_REQUIRED WORK_: Copy every line of the data that contains the string "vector".

[[ EXERCISE INPUT open ]]

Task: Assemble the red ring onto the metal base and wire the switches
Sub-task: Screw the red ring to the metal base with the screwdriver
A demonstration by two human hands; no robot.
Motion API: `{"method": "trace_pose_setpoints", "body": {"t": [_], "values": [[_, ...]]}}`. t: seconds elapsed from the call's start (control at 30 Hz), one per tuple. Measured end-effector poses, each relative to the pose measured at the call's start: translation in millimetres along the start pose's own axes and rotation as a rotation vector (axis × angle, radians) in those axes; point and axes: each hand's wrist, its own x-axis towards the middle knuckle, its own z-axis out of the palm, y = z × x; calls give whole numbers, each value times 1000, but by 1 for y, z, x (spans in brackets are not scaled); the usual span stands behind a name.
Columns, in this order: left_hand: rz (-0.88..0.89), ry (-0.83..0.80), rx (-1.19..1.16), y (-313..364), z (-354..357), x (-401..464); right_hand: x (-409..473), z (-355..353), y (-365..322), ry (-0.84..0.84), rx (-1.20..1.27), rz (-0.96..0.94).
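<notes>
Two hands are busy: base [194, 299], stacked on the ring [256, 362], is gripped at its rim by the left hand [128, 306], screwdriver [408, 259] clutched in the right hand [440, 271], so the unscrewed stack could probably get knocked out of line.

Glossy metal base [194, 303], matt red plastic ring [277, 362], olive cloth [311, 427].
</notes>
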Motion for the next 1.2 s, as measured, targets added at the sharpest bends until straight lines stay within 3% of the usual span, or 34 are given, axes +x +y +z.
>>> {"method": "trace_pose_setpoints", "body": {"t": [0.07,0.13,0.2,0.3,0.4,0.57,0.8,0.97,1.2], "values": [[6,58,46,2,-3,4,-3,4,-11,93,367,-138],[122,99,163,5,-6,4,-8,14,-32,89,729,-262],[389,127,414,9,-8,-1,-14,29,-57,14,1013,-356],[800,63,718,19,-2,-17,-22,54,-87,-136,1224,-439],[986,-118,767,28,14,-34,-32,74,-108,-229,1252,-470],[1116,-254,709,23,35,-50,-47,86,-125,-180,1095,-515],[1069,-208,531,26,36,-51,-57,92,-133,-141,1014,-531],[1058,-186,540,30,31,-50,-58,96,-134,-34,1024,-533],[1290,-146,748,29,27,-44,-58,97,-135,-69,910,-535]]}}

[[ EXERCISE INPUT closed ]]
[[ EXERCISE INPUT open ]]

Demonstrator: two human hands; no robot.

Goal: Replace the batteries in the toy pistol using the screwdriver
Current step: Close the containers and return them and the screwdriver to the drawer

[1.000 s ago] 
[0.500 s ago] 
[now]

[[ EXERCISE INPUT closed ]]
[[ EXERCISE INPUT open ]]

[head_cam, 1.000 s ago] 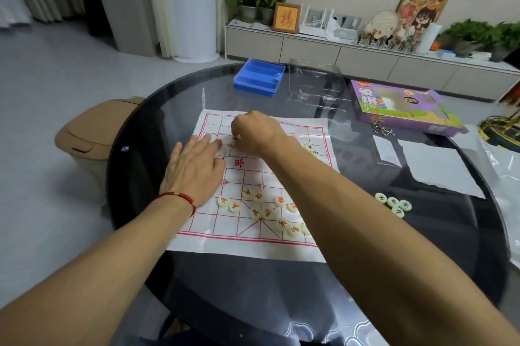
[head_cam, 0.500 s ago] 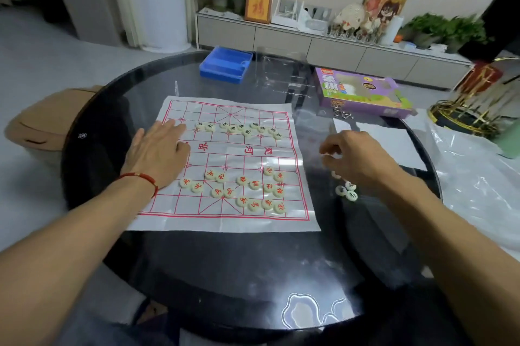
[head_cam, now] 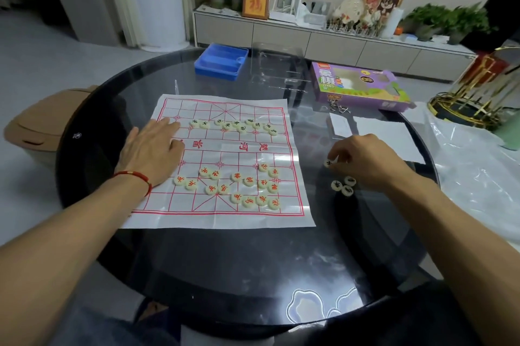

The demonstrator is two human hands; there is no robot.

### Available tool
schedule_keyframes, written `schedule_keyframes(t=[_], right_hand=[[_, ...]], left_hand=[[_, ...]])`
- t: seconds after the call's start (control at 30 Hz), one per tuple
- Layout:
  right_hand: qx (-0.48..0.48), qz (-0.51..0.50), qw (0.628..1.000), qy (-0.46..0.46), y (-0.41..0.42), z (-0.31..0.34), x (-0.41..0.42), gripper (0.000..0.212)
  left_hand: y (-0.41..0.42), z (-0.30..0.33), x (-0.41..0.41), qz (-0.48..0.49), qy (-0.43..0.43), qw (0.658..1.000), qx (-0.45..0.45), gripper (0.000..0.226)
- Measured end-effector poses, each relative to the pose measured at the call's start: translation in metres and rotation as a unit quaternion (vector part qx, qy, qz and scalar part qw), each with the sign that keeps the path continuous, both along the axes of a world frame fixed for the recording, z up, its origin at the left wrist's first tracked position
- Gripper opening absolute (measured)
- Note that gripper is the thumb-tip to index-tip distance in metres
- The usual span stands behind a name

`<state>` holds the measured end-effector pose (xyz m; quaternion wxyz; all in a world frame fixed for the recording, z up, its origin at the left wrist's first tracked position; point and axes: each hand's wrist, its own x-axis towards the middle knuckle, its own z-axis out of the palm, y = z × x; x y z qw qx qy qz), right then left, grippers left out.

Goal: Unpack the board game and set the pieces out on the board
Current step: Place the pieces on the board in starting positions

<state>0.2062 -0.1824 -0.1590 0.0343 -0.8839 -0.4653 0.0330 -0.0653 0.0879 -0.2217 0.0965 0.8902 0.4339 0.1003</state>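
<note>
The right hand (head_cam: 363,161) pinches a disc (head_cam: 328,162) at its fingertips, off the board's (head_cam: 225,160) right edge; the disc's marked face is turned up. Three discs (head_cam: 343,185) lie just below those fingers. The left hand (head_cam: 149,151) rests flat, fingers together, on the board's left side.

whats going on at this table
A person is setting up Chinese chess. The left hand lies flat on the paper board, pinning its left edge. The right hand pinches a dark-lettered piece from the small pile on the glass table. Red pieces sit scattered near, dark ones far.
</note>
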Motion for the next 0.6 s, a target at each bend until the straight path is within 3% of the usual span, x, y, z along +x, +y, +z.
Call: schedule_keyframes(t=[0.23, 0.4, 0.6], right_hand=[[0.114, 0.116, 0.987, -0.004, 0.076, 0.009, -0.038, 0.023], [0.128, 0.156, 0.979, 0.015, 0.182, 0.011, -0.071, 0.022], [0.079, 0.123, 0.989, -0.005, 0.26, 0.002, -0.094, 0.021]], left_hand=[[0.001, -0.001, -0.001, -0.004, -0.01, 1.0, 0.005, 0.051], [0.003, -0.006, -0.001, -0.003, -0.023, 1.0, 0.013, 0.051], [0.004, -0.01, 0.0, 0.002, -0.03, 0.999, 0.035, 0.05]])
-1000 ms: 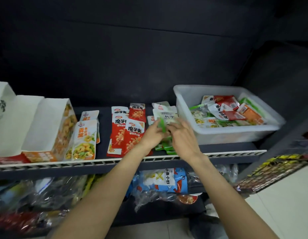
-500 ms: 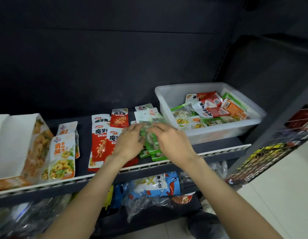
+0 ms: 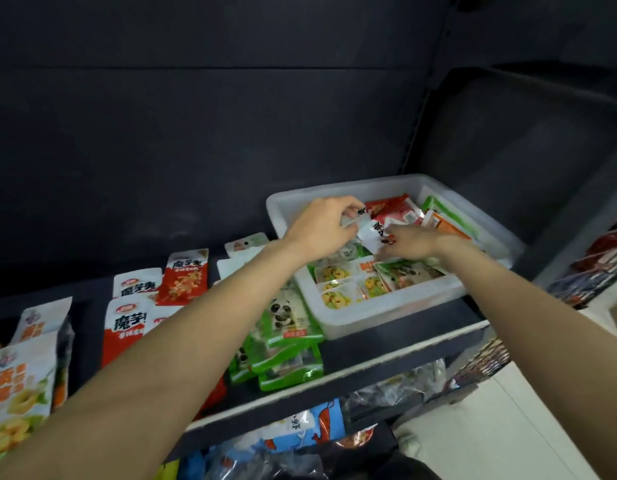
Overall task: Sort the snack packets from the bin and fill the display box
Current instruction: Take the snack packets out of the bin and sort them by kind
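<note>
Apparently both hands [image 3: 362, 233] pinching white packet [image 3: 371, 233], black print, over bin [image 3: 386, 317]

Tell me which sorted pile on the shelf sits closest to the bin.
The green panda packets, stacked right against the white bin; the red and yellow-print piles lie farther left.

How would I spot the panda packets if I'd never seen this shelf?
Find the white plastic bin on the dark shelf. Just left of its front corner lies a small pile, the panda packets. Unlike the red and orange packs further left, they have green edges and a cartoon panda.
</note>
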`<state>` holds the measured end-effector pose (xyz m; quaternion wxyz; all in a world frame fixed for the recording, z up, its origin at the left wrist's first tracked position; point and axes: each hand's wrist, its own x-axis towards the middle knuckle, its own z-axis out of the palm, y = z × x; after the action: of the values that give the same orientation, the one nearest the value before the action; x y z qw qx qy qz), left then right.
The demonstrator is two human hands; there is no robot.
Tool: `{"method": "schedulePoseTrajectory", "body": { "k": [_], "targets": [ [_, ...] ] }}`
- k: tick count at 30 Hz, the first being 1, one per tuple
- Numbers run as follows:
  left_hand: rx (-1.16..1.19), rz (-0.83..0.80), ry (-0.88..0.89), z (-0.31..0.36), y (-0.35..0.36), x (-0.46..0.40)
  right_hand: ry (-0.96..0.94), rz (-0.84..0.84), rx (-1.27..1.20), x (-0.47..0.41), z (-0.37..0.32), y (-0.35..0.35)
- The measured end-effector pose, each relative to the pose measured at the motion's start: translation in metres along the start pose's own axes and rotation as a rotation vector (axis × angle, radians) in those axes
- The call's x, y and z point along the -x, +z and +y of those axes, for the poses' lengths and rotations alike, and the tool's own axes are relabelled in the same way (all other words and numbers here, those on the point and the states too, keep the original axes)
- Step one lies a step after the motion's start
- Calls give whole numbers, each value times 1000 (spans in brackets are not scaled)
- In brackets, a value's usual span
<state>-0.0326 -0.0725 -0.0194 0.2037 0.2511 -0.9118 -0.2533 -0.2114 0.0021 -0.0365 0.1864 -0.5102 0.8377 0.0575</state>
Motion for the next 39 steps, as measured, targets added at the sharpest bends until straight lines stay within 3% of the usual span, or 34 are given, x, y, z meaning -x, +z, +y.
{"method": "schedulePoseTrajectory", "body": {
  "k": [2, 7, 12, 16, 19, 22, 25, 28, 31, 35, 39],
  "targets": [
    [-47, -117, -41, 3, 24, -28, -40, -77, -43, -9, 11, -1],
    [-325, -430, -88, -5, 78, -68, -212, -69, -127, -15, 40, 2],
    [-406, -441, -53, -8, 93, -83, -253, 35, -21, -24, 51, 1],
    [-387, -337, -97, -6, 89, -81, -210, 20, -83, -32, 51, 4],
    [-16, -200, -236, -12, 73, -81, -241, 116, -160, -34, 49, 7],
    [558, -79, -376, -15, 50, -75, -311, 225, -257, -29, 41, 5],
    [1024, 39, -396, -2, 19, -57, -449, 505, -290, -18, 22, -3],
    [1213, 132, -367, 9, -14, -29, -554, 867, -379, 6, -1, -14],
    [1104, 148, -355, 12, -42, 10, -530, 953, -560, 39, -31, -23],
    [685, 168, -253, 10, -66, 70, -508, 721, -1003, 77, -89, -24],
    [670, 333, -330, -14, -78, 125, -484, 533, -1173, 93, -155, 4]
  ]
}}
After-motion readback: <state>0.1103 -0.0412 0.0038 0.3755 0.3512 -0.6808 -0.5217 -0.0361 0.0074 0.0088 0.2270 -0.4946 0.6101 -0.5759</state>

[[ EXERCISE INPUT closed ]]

_EXERCISE RESPONSE_:
Motion API: `{"method": "trace_pose_setpoints", "body": {"t": [_], "values": [[_, ...]]}}`. t: seconds elapsed from the call's start (control at 30 Hz), one per tuple. Measured end-effector poses, each relative to the pose measured at the call's start: translation in millimetres along the start pose's own axes and rotation as a rotation vector (axis × angle, radians) in those axes; point and axes: each hand's wrist, its own x-axis towards the middle knuckle, its own z-axis out of the palm, y = z × x; calls give whole numbers, each value times 1000, but by 1 for y, z, x (spans in brackets are not scaled); the usual span stands behind a name.
- Measured end-effector poses, each relative to the pose measured at the call's start: translation in metres and rotation as a unit quaternion (vector part qx, qy, qz and scalar part qw), each with the sign that keeps the path continuous, both along the axes of a world frame fixed for the recording, z up, its origin at the left wrist's first tracked position
- The measured end-effector pose, each relative to the pose measured at the motion's start: translation in metres along the start pose's own axes and rotation as a rotation vector (axis × angle, radians) in those axes

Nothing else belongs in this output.